EVENTS SINCE THE END OF THE YEAR
Information relating to events since the end of the year is given in the notes to the financial statements.

DIRECTORS
The directors shown below have held office during the whole of the period from 1 June 2024 to the date of this report.

D R Moore
Mr W P B Moore
Mrs K B Coade
C J Foote
L J Matthews

Other changes in directors holding office are as follows:

R K Moore and Mrs L A Moore ceased to be directors after 31 May 2025 but prior to the date of this report.

STATEMENT OF DIRECTORS' RESPONSIBILITIES
The directors are responsible for preparing the Strategic Report, the Report of the Directors and the financial statements in accordance with applicable law and regulations.

Company law requires the directors to prepare financial statements for each financial year. Under that law the directors have elected to prepare the financial statements in accordance with United Kingdom Generally Accepted Accounting Practice (United Kingdom Accounting Standards and applicable law), including Financial Reporting Standard 102 'The Financial Reporting Standard applicable in the UK and Republic of Ireland'. Under company law the directors must not approve the financial statements unless they are satisfied that they give a true and fair view of the state of affairs of the company and of the profit or loss of the company for that period. In preparing these financial statements, the directors are required to:

-select suitable accounting policies and then apply them consistently;
-make judgements and accounting estimates that are reasonable and prudent;
-prepare the financial statements on the going concern basis unless it is inappropriate to presume that the company will continue in business.

The directors are responsible for keeping adequate accounting records that are sufficient to show and explain the company's transactions and disclose with reasonable accuracy at any time the financial position of the company and enable them to ensure that the financial statements comply with the Companies Act 2006. They are also responsible for safeguarding the assets of the company and hence for taking reasonable steps for the prevention and detection of fraud and other irregularities.

STATEMENT AS TO DISCLOSURE OF INFORMATION TO AUDITORS
So far as the directors are aware, there is no relevant audit information (as defined by Section 418 of the Companies Act 2006) of which the company's auditors are unaware, and each director has taken all the steps that he or she ought to have taken as a director in order to make himself or herself aware of any relevant audit information and to establish that the company's auditors are aware of that information.

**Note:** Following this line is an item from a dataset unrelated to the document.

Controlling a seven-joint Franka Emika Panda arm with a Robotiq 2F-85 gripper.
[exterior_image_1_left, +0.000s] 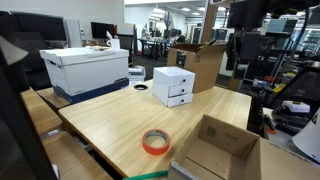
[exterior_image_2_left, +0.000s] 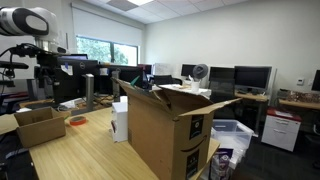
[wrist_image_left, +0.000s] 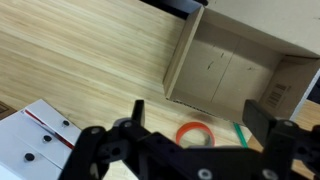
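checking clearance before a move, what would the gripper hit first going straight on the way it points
Probably the orange tape roll on the wooden table: in the wrist view it lies between the open fingers of the gripper, though depth is unclear.

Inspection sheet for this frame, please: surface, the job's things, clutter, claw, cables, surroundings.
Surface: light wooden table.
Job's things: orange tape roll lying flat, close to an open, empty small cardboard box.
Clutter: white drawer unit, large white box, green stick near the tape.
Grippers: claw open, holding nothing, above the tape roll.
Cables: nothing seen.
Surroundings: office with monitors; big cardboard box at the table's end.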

PAUL EARL LIMITED (REGISTERED NUMBER: 02460613)

REPORT OF THE DIRECTORS
FOR THE YEAR ENDED 31 MAY 2025


AUDITORS
The auditors, Watson Associates (Audit Services) Ltd, will be proposed for re-appointment at the forthcoming Annual General Meeting.

ON BEHALF OF THE BOARD:





D R Moore - Director


2 September 2025

REPORT OF THE INDEPENDENT AUDITORS TO THE MEMBERS OF
PAUL EARL LIMITED

Opinion
We have audited the financial statements of Paul Earl Limited (the 'company') for the year ended 31 May 2025 which comprise the Statement of Comprehensive Income, Balance Sheet, Statement of Changes in Equity, Cash Flow Statement and Notes to the Cash Flow Statement, Notes to the Financial Statements, including a summary of significant accounting policies. The financial reporting framework that has been applied in their preparation is applicable law and United Kingdom Accounting Standards, including Financial Reporting Standard 102 'The Financial Reporting Standard applicable in the UK and Republic of Ireland' (United Kingdom Generally Accepted Accounting Practice).

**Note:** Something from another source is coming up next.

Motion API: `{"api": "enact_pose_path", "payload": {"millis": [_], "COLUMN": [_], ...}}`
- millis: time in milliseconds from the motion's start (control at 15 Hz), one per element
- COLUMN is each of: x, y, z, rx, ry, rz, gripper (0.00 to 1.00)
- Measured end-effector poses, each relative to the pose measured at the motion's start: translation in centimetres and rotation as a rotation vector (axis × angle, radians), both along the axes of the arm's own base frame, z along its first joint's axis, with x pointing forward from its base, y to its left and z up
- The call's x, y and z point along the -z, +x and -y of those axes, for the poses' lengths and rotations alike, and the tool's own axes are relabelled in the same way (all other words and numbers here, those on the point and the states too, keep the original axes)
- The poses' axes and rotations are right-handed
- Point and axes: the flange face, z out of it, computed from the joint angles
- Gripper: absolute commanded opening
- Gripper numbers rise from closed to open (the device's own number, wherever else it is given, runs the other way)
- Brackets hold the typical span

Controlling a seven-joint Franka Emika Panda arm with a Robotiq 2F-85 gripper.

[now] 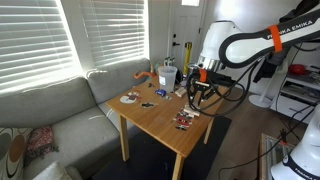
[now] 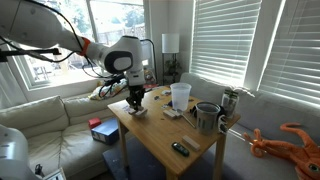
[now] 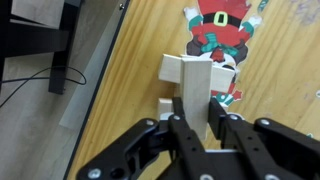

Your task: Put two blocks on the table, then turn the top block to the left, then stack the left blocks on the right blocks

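Wrist view: the hand point(image 3: 205, 122) pinches the upright block point(image 3: 196, 85) (a second block point(image 3: 171, 70) touches it).

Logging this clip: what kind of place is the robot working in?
Most likely a home living room: a pale sofa sits under windows with white blinds, and a small light-wood table stands beside it.

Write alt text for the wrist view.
Black gripper closed on an upright pale wooden block over a light-wood table. Other pale blocks sit against it, and a Santa decoration lies on the table beyond them. Dark floor shows past the table edge.
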Motion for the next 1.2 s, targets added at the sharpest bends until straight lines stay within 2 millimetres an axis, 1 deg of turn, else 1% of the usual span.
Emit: {"api": "enact_pose_path", "payload": {"millis": [1200], "x": [0.96], "y": [0.31], "z": [0.12], "rx": [0.062], "ry": [0.003], "rz": [-0.023], "gripper": [0.07]}}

In our opinion the financial statements:
-give a true and fair view of the state of the company's affairs as at 31 May 2025 and of its profit for the year then ended;
-have been properly prepared in accordance with United Kingdom Generally Accepted Accounting Practice; and
-have been prepared in accordance with the requirements of the Companies Act 2006.

Basis for opinion
We conducted our audit in accordance with International Standards on Auditing (UK) (ISAs (UK)) and applicable law. Our responsibilities under those standards are further described in the Auditors' responsibilities for the audit of the financial statements section of our report. We are independent of the company in accordance with the ethical requirements that are relevant to our audit of the financial statements in the UK, including the FRC's Ethical Standard, and we have fulfilled our other ethical responsibilities in accordance with these requirements. We believe that the audit evidence we have obtained is sufficient and appropriate to provide a basis for our opinion.

Conclusions relating to going concern
In auditing the financial statements, we have concluded that the directors' use of the going concern basis of accounting in the preparation of the financial statements is appropriate.

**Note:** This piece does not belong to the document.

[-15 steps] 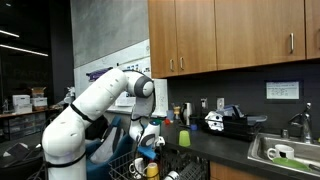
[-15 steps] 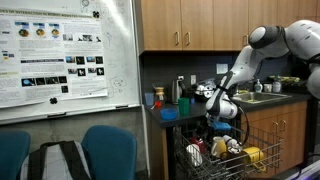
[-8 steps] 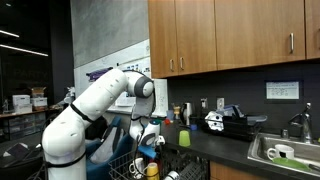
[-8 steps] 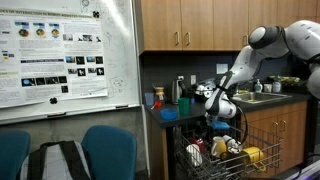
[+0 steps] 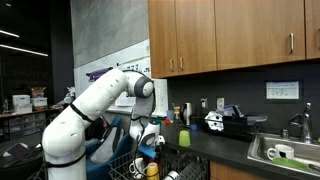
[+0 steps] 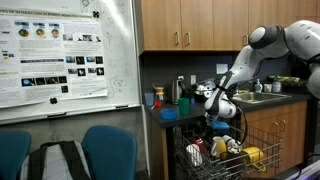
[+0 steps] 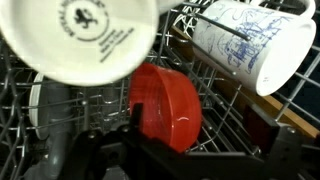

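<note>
the gripper (image 6: 219,117) hangs low over the pulled-out rack (image 6: 262,148), and in both exterior views that's about all you get: an arm bent down into a pile of dishes. can't make out how the jaws stand from out there, too small. the wrist view sorts that out. the fingers (image 7: 98,150) show as dark shapes spread wide at the bottom edge, with nothing pinched between them. right in front of them a red cup (image 7: 165,105) stands on edge in the wires, close but not touched. above it is the underside of a white bowl (image 7: 85,35) with a maker's stamp, and off to the side a white mug (image 7: 250,45) with blue print lies tilted. none of those three can be told apart from outside. an exterior view does give you a yellow thing (image 6: 250,155) in the rack, and another gives a green cup (image 5: 184,137) on the counter (image 5: 215,143).
</note>
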Controlling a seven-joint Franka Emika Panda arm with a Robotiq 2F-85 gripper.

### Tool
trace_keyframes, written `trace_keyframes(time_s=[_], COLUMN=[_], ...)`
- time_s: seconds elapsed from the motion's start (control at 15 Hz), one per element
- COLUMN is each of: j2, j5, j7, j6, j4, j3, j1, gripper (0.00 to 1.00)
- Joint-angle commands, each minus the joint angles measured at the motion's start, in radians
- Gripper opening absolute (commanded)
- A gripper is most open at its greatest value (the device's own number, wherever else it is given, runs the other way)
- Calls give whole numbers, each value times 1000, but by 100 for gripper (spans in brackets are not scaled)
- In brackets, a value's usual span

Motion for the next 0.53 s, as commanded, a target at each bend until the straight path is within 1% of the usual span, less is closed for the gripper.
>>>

Based on the work we have performed, we have not identified any material uncertainties relating to events or conditions that, individually or collectively, may cast significant doubt on the company's ability to continue as a going concern for a period of at least twelve months from when the financial statements are authorised for issue.

Our responsibilities and the responsibilities of the directors with respect to going concern are described in the relevant sections of this report.

Other information
The directors are responsible for the other information. The other information comprises the information in the Strategic Report and the Report of the Directors, but does not include the financial statements and our Report of the Auditors thereon.

Our opinion on the financial statements does not cover the other information and, except to the extent otherwise explicitly stated in our report, we do not express any form of assurance conclusion thereon.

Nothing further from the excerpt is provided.